# ECollar



## Norm70 (Aug 26, 2005)

Can i get a good ecollar for less than 150 bucks? If so what kind?? I guess i didn't know what form to put it in. I am mainly will use the ecollar while Phesant hunting.


----------



## Rick Acker (Sep 26, 2002)

I love my tri tronics e collar. I believe it's the tri tronics 60...I think I payed $150 dollars a few years ago. It's very dependable.


----------



## DonC (Oct 9, 2005)

Try this site for dog collors

http://www.cabelas.com/cabelas/en/templ ... egory&rid=


----------



## strand (Sep 29, 2004)

For 150 bucks you're probably looking at a low end Cabelas gun dog (made by Innotek) model or the Sport Dog 400. The Tri-Tronics sport 60 runs about 269, but as Rick said it is a very good collar.

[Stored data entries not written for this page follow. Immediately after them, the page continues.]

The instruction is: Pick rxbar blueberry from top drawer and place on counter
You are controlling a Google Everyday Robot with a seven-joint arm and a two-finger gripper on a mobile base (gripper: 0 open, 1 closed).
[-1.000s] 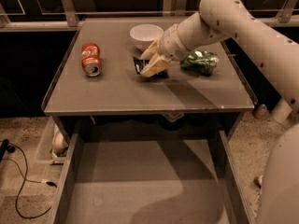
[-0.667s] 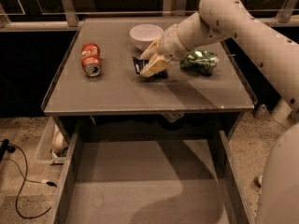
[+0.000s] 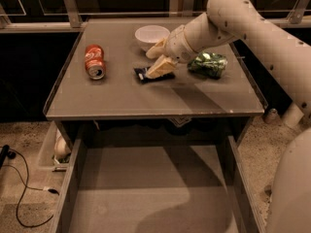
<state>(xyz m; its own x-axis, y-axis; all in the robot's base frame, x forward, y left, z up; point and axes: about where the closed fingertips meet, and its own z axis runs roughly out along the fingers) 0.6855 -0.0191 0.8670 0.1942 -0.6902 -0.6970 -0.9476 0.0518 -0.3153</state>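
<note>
Nothing differs from a second ago: the arm holds the same reach across the counter (image 3: 146, 100) and every object lies where it lay. The gripper (image 3: 149, 65) hovers low over the middle of the counter, just in front of the white bowl (image 3: 151, 35). Its two cream fingers (image 3: 160, 67) are spread apart and grasp nothing. The lower one sits over the right end of the rxbar blueberry (image 3: 141, 74). The bar lies flat on the counter, its dark left end showing beyond the finger (whether the finger touches the wrapper cannot be told).

Counted, the counter carries four things:
- One rxbar blueberry.
- One white bowl, behind the gripper.
- One red soda can (image 3: 95, 61), on its side well to the left.
- One crushed green can (image 3: 208, 64), just right of the arm's wrist.

There is one arm with one gripper. One top drawer (image 3: 146, 188) stands pulled out below the counter's front edge, the arm's shadow across its grey bottom.
</note>
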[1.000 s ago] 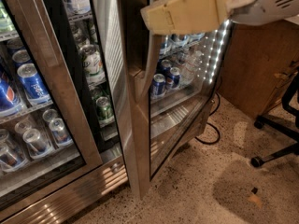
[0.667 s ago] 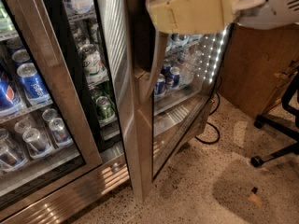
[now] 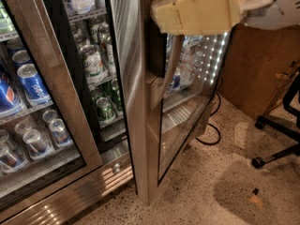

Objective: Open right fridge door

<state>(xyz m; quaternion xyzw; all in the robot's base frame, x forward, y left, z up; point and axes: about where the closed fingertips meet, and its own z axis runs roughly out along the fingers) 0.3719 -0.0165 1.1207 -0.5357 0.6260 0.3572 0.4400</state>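
The cream-coloured gripper (image 3: 165, 14) is hanging nearest the camera at the top of the view, right at the upper end of the long bar handle (image 3: 169, 71); whether it is clamped on the bar or apart cannot be told. Just behind, the right fridge door (image 3: 140, 139) is standing partly swung out over the speckled floor (image 3: 211, 191). Further left, the matching glass door (image 3: 61, 93) is sitting closed over blue Pepsi cans (image 3: 33, 83).

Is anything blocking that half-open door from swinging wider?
Nothing separates the gripper, up by the handle, from the right fridge door. Farther right, a chair base on the floor might meet the door's swing.
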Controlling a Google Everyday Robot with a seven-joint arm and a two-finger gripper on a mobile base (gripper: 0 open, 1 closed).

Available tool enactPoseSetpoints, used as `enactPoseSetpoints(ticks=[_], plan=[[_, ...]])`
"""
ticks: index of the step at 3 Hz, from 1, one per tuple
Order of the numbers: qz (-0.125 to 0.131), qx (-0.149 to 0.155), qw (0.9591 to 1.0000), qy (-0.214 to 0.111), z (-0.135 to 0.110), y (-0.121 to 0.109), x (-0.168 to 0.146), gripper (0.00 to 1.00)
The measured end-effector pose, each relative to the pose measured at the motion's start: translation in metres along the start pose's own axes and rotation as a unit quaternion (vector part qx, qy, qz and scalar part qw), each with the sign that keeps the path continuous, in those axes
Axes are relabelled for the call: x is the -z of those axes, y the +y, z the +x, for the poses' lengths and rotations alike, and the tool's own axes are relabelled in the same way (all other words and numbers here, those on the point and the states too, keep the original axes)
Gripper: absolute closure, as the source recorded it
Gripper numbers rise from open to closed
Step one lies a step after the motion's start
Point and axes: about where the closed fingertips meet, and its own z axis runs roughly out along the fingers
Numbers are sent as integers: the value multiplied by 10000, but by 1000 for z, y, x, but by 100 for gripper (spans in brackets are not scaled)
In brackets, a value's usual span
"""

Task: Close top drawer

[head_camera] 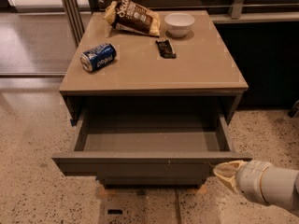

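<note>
Speckled floor (28,125) lies open before the cabinet (70,106), with room to drive forward. Under its surface (187,73) the top drawer (140,164) stands pulled right out. The end effector (229,171) sits at the front's right corner, perhaps touching; apart or together, I cannot tell. Push squarely, nearer centre, lest it skew.

The top drawer (149,164) stands far out of the cabinet (233,102), its grey inner floor in plain sight; the cream-tipped pincer (225,171), on a white arm (273,190), sits low at the right, at the drawer front's right end, touching or just beside it, which cannot be told; on the tan surface (201,73) a blue soda can (98,57) lies on its side at the left; a brown crisp bag (135,17) lies at the back, a white bowl (180,23) just right of it; a small dark wrapped bar (165,48) lies near the bowl, in front of it; speckled floor (37,185) lies around.
</note>
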Motion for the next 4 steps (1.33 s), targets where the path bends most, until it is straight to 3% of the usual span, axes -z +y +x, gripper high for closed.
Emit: enactPoseSetpoints(ticks=[1, 2, 3, 4], plan=[[131, 69, 9999, -69, 7, -32, -26, 100], [135, 76, 9999, -71, 8, -32, -27, 100], [277, 294, 9991, -136, -5, -63, -48, 100], [277, 294, 9991, -136, -4, -61, -47, 100]])
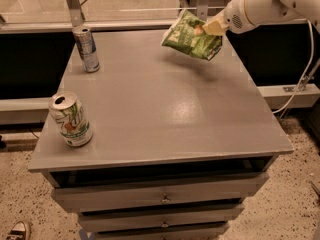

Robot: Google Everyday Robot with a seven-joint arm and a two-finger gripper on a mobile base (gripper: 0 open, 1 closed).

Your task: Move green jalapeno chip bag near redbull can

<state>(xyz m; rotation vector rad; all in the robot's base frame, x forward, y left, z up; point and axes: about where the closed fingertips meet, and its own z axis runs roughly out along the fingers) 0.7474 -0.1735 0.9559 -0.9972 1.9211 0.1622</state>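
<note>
The green jalapeno chip bag hangs in the air above the far right part of the grey table, tilted. My gripper is shut on the bag's upper right edge, with the white arm reaching in from the upper right. The redbull can, slim, silver and blue, stands upright at the far left corner of the table, well to the left of the bag.
A wider white can with green markings stands upright near the front left edge. The table has drawers below its front. A metal post rises behind the redbull can. A cable hangs at the right.
</note>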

If you spend an extra $50 you can step into the Dogtra 200 NCP.

Flip open a Cabelas catalog or go online and do a little research and you'll probably find something that fits your needs. Be cautious of Innotek.


----------



## drjongy (Oct 13, 2003)

Some items you just have to spend a little more to buy quality or it's not even worth the purchase in the first place. $150 worth of crap is still just that...crap. Wait until you can spend another $100 and look at Tri-Tronics.


----------



## Dak (Feb 28, 2005)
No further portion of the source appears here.